Line by line, return the data exactly as shown.

(Records from a dataset)
:::

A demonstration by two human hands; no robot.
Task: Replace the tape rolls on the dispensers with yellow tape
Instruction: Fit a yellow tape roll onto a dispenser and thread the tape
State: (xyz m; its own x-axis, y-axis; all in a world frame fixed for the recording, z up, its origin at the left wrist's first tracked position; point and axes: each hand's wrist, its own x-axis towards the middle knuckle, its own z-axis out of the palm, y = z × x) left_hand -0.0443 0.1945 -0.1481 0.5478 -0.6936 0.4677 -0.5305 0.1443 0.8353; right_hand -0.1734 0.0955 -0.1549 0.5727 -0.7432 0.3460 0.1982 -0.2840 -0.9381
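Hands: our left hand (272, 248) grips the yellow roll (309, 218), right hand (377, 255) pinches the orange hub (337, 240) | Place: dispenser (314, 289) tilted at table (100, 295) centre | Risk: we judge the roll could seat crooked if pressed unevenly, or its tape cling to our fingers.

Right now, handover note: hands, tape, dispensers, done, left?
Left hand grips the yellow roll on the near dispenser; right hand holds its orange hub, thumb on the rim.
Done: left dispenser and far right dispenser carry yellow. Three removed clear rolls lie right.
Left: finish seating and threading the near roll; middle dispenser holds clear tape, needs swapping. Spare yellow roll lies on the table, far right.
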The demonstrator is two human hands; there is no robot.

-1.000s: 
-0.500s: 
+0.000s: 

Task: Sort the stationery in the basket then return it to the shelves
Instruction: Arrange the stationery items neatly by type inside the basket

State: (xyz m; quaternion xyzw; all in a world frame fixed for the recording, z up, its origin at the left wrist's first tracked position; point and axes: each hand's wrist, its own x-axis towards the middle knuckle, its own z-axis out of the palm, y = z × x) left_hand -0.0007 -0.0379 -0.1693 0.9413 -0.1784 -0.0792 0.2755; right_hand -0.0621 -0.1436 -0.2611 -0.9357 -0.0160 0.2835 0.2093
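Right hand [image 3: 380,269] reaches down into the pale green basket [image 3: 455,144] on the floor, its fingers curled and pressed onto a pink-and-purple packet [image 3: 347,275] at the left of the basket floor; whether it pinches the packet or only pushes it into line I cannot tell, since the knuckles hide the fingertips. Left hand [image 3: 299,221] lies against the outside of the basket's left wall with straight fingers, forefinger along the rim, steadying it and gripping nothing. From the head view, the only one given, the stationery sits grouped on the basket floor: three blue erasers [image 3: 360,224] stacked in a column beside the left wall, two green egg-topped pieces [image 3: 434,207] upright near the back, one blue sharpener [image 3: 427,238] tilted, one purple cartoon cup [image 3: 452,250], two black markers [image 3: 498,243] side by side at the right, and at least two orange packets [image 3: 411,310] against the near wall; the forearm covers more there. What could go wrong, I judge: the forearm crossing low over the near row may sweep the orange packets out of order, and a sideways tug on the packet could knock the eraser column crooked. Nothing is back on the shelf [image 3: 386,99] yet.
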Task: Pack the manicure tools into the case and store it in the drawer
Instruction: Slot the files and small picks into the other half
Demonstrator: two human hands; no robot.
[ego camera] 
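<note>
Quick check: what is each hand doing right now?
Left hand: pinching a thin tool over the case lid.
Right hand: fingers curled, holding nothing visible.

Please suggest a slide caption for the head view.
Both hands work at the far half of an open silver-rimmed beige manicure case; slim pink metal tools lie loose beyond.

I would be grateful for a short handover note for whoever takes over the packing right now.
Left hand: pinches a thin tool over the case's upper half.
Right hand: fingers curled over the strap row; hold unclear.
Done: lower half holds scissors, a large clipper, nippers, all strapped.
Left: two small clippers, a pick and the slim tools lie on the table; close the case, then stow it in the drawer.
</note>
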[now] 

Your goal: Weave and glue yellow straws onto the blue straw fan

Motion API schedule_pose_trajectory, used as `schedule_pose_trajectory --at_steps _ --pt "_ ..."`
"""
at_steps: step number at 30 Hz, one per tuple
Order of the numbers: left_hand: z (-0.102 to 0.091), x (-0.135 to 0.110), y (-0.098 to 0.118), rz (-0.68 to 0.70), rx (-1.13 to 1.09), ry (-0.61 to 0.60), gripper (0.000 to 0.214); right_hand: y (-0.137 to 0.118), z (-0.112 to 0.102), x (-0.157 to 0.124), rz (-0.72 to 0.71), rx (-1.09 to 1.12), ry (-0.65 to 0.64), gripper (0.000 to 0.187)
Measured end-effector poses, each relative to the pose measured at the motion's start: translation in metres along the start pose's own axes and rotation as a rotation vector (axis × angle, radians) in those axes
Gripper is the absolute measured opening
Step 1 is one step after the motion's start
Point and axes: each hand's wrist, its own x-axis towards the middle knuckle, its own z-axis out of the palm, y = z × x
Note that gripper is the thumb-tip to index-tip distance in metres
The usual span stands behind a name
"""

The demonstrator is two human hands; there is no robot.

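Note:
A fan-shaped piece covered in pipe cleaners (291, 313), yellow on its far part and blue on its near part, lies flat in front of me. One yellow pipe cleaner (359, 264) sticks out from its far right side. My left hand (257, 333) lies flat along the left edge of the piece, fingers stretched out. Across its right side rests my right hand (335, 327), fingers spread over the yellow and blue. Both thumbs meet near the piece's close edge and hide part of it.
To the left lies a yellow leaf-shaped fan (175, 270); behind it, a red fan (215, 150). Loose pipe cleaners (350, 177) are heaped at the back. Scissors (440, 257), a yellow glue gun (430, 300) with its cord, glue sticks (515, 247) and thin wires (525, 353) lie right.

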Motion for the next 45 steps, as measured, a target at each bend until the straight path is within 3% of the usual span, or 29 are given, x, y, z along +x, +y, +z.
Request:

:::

» **OUTPUT OF THE TASK**
A demonstration by two human hands; no robot.
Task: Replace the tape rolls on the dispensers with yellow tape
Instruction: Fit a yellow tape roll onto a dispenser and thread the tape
State: (xyz m; its own x-axis, y-axis; all in a world frame fixed for the recording, z up, its origin at the left wrist's first tracked position; point and axes: each hand's wrist, its own x-axis towards the middle knuckle, its own z-axis out of the palm, y = z × x) left_hand -0.0443 0.1945 -0.1481 0.5478 -0.6936 0.4677 -0.5305 0.1443 0.8353; right_hand -0.1734 0.0955 -0.1549 0.5727 -0.7432 0.3460 0.1982 -0.2840 -0.9381
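Hands: our left hand (272, 248) grips the yellow roll (309, 218), right hand (377, 255) pinches the orange hub (337, 240) | Place: dispenser (314, 289) tilted at table (100, 295) centre | Risk: we judge the roll could seat crooked if pressed unevenly, or its tape cling to our fingers.

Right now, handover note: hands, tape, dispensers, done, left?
Left hand grips the yellow roll on the near dispenser; right hand holds its orange hub, thumb on the rim.
Done: left dispenser and far right dispenser carry yellow. Three removed clear rolls lie right.
Left: finish seating and threading the near roll; middle dispenser holds clear tape, needs swapping. Spare yellow roll lies on the table, far right.
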The demonstrator is two human hands; there is no robot.

-1.000s: 
-0.500s: 
+0.000s: 

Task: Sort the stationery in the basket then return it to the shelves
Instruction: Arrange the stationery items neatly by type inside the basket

State: (xyz m; quaternion xyzw; all in a world frame fixed for the recording, z up, its origin at the left wrist's first tracked position; point and axes: each hand's wrist, its own x-axis towards the middle knuckle, its own z-axis out of the palm, y = z × x) left_hand -0.0007 -0.0379 -0.1693 0.9413 -0.1784 -0.0792 0.2755; right_hand -0.0621 -0.1436 -0.2611 -0.9357 -0.0160 0.2835 0.2093
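Right hand [image 3: 380,269] reaches down into the pale green basket [image 3: 455,144] on the floor, its fingers curled and pressed onto a pink-and-purple packet [image 3: 347,275] at the left of the basket floor; whether it pinches the packet or only pushes it into line I cannot tell, since the knuckles hide the fingertips. Left hand [image 3: 299,221] lies against the outside of the basket's left wall with straight fingers, forefinger along the rim, steadying it and gripping nothing. From the head view, the only one given, the stationery sits grouped on the basket floor: three blue erasers [image 3: 360,224] stacked in a column beside the left wall, two green egg-topped pieces [image 3: 434,207] upright near the back, one blue sharpener [image 3: 427,238] tilted, one purple cartoon cup [image 3: 452,250], two black markers [image 3: 498,243] side by side at the right, and at least two orange packets [image 3: 411,310] against the near wall; the forearm covers more there. What could go wrong, I judge: the forearm crossing low over the near row may sweep the orange packets out of order, and a sideways tug on the packet could knock the eraser column crooked. Nothing is back on the shelf [image 3: 386,99] yet.
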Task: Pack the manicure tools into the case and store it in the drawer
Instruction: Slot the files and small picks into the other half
Demonstrator: two human hands; no robot.
[ego camera] 
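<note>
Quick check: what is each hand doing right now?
Left hand: pinching a thin tool over the case lid.
Right hand: fingers curled, holding nothing visible.

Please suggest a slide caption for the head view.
Both hands work at the far half of an open silver-rimmed beige manicure case; slim pink metal tools lie loose beyond.

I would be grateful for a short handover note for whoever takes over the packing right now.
Left hand: pinches a thin tool over the case's upper half.
Right hand: fingers curled over the strap row; hold unclear.
Done: lower half holds scissors, a large clipper, nippers, all strapped.
Left: two small clippers, a pick and the slim tools lie on the table; close the case, then stow it in the drawer.
</note>
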[now] 

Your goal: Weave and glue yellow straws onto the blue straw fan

Motion API schedule_pose_trajectory, used as `schedule_pose_trajectory --at_steps _ --pt "_ ..."`
"""
at_steps: step number at 30 Hz, one per tuple
Order of the numbers: left_hand: z (-0.102 to 0.091), x (-0.135 to 0.110), y (-0.098 to 0.118), rz (-0.68 to 0.70), rx (-1.13 to 1.09), ry (-0.61 to 0.60), gripper (0.000 to 0.214); right_hand: y (-0.137 to 0.118), z (-0.112 to 0.102), x (-0.157 to 0.124), rz (-0.72 to 0.71), rx (-1.09 to 1.12), ry (-0.65 to 0.64), gripper (0.000 to 0.187)
Measured end-effector poses, each relative to the pose measured at the motion's start: translation in metres along the start pose's own axes and rotation as a rotation vector (axis × angle, radians) in those axes
Gripper is the absolute measured opening
Step 1 is one step after the motion's start
Point and axes: each hand's wrist, its own x-axis towards the middle knuckle, its own z-axis out of the palm, y = z × x
Note that gripper is the thumb-tip to index-tip distance in metres
The usual span stands behind a name
"""

The demonstrator is two human hands; there is no robot.

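Note:
A fan-shaped piece covered in pipe cleaners (291, 313), yellow on its far part and blue on its near part, lies flat in front of me. One yellow pipe cleaner (359, 264) sticks out from its far right side. My left hand (257, 333) lies flat along the left edge of the piece, fingers stretched out. Across its right side rests my right hand (335, 327), fingers spread over the yellow and blue. Both thumbs meet near the piece's close edge and hide part of it.
To the left lies a yellow leaf-shaped fan (175, 270); behind it, a red fan (215, 150). Loose pipe cleaners (350, 177) are heaped at the back. Scissors (440, 257), a yellow glue gun (430, 300) with its cord, glue sticks (515, 247) and thin wires (525, 353) lie right.
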
Motion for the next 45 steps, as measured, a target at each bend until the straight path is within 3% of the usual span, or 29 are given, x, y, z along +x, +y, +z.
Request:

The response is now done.